> _Exercise prompt_
An exact transcription of the data below, complete and unaltered, is the expected answer.
+++
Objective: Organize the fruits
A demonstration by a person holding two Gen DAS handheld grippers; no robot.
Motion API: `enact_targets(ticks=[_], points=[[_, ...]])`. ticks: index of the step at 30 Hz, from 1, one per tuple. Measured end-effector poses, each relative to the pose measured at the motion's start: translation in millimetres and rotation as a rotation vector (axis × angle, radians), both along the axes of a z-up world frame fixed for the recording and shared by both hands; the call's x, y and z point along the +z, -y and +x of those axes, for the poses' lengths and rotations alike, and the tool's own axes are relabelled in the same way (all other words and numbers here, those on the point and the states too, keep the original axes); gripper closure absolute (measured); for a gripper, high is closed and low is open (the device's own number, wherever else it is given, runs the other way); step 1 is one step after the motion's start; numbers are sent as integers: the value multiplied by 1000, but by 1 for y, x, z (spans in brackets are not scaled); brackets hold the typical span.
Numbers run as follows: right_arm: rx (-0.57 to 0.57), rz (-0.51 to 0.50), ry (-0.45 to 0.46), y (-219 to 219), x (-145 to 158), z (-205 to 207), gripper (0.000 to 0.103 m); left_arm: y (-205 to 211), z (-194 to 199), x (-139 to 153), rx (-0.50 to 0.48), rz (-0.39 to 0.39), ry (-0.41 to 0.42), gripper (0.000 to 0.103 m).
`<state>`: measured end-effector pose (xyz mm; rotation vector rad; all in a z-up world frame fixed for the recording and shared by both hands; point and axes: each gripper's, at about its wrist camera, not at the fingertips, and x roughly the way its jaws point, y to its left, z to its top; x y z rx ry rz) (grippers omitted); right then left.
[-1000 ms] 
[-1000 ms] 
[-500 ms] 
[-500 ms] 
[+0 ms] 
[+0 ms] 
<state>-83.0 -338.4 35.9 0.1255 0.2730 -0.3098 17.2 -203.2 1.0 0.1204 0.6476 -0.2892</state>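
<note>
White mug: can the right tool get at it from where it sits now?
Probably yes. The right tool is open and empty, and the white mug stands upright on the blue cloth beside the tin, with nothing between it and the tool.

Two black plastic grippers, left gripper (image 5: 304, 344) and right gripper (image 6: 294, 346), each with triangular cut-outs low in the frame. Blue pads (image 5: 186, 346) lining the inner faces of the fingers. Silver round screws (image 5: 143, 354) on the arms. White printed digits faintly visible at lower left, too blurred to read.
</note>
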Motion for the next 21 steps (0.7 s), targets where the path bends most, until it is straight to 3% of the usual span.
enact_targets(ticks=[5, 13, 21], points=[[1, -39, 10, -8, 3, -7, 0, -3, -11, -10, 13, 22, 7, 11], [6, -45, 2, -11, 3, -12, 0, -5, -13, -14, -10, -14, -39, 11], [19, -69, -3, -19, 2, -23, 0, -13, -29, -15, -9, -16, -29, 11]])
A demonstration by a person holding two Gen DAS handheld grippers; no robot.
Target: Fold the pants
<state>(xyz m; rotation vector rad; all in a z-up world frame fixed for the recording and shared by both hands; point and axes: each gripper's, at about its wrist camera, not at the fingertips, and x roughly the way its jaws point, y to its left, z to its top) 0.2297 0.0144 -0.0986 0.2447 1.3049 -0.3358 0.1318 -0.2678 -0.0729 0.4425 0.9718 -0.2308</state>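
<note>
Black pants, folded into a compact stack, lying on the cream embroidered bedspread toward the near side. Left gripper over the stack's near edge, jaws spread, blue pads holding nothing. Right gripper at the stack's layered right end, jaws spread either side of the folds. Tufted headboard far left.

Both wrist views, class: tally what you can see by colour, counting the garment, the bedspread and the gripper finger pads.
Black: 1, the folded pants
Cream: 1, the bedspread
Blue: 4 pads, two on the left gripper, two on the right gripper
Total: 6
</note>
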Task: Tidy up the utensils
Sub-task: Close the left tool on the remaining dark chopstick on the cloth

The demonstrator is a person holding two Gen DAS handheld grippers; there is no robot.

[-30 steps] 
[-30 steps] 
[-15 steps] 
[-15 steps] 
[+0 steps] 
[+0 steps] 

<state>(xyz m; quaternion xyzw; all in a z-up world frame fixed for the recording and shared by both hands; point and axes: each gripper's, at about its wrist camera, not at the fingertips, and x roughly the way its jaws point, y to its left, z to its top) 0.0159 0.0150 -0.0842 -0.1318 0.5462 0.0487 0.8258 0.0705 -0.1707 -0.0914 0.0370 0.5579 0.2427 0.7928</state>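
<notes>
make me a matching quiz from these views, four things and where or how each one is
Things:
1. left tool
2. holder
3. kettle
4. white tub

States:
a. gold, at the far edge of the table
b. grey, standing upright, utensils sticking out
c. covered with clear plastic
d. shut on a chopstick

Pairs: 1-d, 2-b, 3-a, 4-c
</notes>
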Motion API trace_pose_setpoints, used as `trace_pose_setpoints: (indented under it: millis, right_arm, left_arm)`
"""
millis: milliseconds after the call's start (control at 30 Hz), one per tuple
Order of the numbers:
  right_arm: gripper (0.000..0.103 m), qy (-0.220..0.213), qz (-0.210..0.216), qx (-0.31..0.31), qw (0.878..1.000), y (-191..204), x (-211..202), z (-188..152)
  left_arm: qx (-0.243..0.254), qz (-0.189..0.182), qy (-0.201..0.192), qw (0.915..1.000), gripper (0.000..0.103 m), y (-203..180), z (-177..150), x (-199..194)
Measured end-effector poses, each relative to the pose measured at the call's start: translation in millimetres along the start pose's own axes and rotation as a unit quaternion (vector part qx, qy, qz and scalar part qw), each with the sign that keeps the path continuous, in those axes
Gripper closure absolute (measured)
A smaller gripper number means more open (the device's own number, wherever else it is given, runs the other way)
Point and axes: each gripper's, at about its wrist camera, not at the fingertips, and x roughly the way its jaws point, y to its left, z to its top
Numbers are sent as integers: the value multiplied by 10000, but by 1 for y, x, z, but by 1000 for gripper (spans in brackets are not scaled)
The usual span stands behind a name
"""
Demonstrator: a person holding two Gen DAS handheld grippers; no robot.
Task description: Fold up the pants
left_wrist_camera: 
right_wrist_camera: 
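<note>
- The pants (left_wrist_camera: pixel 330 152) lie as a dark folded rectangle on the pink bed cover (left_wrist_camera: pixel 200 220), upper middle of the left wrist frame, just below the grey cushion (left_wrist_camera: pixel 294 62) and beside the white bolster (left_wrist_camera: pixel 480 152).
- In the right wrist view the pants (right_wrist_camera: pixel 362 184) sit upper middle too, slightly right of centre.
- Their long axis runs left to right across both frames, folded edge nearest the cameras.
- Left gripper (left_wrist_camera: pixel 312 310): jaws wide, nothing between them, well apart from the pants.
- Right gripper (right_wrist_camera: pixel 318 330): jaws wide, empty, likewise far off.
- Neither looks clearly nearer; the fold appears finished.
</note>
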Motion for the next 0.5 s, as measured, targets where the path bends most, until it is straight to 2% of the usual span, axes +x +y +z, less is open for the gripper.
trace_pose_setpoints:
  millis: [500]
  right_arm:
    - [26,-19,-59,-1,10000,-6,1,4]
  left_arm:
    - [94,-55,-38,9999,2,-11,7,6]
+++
> _Response below_
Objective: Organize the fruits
A demonstration by a person holding two Gen DAS handheld grippers; no robot.
Motion API: `enact_targets(ticks=[_], points=[[_, ...]])`. ticks: index of the step at 30 Hz, from 1, one per tuple. Measured end-effector poses, each relative to the pose measured at the motion's start: translation in millimetres and rotation as a rotation vector (axis × angle, radians), both along the axes of a z-up world frame fixed for the recording and shared by both hands; the call's x, y and z point along the +z, -y and +x of those axes, for the poses' lengths and rotations alike, and the tool's own axes are relabelled in the same way (all other words and numbers here, those on the point and the states too, keep the original axes); gripper closure absolute (measured); for a gripper, high is closed and low is open (the device's own number, wherever else it is given, runs the other way); step 1 is one step after the motion's start; numbers are sent as integers: the value multiplied by 1000, but by 1 for y, x, z (spans in brackets are not scaled); brackets hold the typical span.
Numbers run as follows: right_arm: rx (-0.57 to 0.57), rz (-0.51 to 0.50), ry (-0.45 to 0.46), y (-219 to 219), x (-145 to 158), z (-205 to 207), gripper (0.000 to 0.103 m); left_arm: y (-205 to 211), z (-194 to 199), x (-139 to 153), rx (-0.50 to 0.48), rz (-0.39 to 0.39), ry (-0.41 to 0.42), gripper (0.000 to 0.103 m).
`<state>`: measured end-effector pose (xyz mm; rotation vector rad; all in a z-up world frame fixed for the recording and shared by both hands; point and axes: each gripper's, at about its wrist camera, not at the fingertips, and x roughly the way its jaws point, y to its left, z to its top; x y z rx ry rz) (grippers omitted); right then left.
[-1000 ms] 
[-1000 ms] 
[-500 ms] 
[-500 ms] 
[+0 ms] 
[+0 ms] 
<state>-83.0 -338.4 35.9 0.1255 0.2730 -0.3098 17.2 -203.2 1.0 0.1204 0.6476 -0.2892</state>
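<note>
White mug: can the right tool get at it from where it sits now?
Probably yes. The right tool is open and empty, and the white mug stands upright on the blue cloth beside the tin, with nothing between it and the tool.

Two black plastic grippers, left gripper (image 5: 304, 344) and right gripper (image 6: 294, 346), each with triangular cut-outs low in the frame. Blue pads (image 5: 186, 346) lining the inner faces of the fingers. Silver round screws (image 5: 143, 354) on the arms. White printed digits faintly visible at lower left, too blurred to read.
</note>
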Motion for the next 21 steps (0.7 s), targets where the path bends most, until it is straight to 3% of the usual span.
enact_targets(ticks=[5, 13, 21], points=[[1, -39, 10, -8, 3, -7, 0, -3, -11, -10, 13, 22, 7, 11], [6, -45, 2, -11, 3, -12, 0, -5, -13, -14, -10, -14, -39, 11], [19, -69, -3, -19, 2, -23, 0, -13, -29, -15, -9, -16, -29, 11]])
A demonstration by a person holding two Gen DAS handheld grippers; no robot.
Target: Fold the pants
<state>(xyz m; rotation vector rad; all in a z-up world frame fixed for the recording and shared by both hands; point and axes: each gripper's, at about its wrist camera, not at the fingertips, and x roughly the way its jaws point, y to its left, z to its top) 0.2297 0.0144 -0.0986 0.2447 1.3049 -0.3358 0.1318 -0.2678 -0.0729 0.4425 0.9718 -0.2308</state>
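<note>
Black pants, folded into a compact stack, lying on the cream embroidered bedspread toward the near side. Left gripper over the stack's near edge, jaws spread, blue pads holding nothing. Right gripper at the stack's layered right end, jaws spread either side of the folds. Tufted headboard far left.

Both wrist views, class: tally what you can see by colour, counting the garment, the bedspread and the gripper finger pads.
Black: 1, the folded pants
Cream: 1, the bedspread
Blue: 4 pads, two on the left gripper, two on the right gripper
Total: 6
</note>
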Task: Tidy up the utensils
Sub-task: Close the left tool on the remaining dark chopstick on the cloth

The demonstrator is a person holding two Gen DAS handheld grippers; there is no robot.

[-30 steps] 
[-30 steps] 
[-15 steps] 
[-15 steps] 
[+0 steps] 
[+0 steps] 

<state>(xyz m; quaternion xyzw; all in a z-up world frame fixed for the recording and shared by both hands; point and axes: each gripper's, at about its wrist camera, not at the fingertips, and x roughly the way its jaws point, y to its left, z to its top) 0.0159 0.0150 -0.0842 -0.1318 0.5462 0.0487 0.8258 0.0705 -0.1707 -0.0914 0.0370 0.5579 0.2427 0.7928</state>
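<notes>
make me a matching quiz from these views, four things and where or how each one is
Things:
1. left tool
2. holder
3. kettle
4. white tub

States:
a. gold, at the far edge of the table
b. grey, standing upright, utensils sticking out
c. covered with clear plastic
d. shut on a chopstick

Pairs: 1-d, 2-b, 3-a, 4-c
</notes>
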Motion API trace_pose_setpoints, used as `trace_pose_setpoints: (indented under it: millis, right_arm, left_arm)`
"""
millis: milliseconds after the call's start (control at 30 Hz), one per tuple
Order of the numbers:
  right_arm: gripper (0.000..0.103 m), qy (-0.220..0.213), qz (-0.210..0.216), qx (-0.31..0.31), qw (0.878..1.000), y (-191..204), x (-211..202), z (-188..152)
  left_arm: qx (-0.243..0.254), qz (-0.189..0.182), qy (-0.201..0.192), qw (0.915..1.000), gripper (0.000..0.103 m), y (-203..180), z (-177..150), x (-199..194)
Measured end-effector poses, each relative to the pose measured at the call's start: translation in millimetres along the start pose's own axes and rotation as a unit quaternion (vector part qx, qy, qz and scalar part qw), each with the sign that keeps the path continuous, in those axes
Gripper closure absolute (measured)
A smaller gripper number means more open (the device's own number, wherever else it is given, runs the other way)
Point and axes: each gripper's, at about its wrist camera, not at the fingertips, and x roughly the way its jaws point, y to its left, z to its top
Numbers are sent as integers: the value multiplied by 10000, but by 1 for y, x, z, but by 1000 for gripper (spans in brackets are not scaled)
The usual span stands behind a name
"""
Demonstrator: a person holding two Gen DAS handheld grippers; no robot.
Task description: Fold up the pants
left_wrist_camera: 
right_wrist_camera: 
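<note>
- The pants (left_wrist_camera: pixel 330 152) lie as a dark folded rectangle on the pink bed cover (left_wrist_camera: pixel 200 220), upper middle of the left wrist frame, just below the grey cushion (left_wrist_camera: pixel 294 62) and beside the white bolster (left_wrist_camera: pixel 480 152).
- In the right wrist view the pants (right_wrist_camera: pixel 362 184) sit upper middle too, slightly right of centre.
- Their long axis runs left to right across both frames, folded edge nearest the cameras.
- Left gripper (left_wrist_camera: pixel 312 310): jaws wide, nothing between them, well apart from the pants.
- Right gripper (right_wrist_camera: pixel 318 330): jaws wide, empty, likewise far off.
- Neither looks clearly nearer; the fold appears finished.
</note>
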Motion for the next 0.5 s, as measured, targets where the path bends most, until it is straight to 2% of the usual span, axes +x +y +z, less is open for the gripper.
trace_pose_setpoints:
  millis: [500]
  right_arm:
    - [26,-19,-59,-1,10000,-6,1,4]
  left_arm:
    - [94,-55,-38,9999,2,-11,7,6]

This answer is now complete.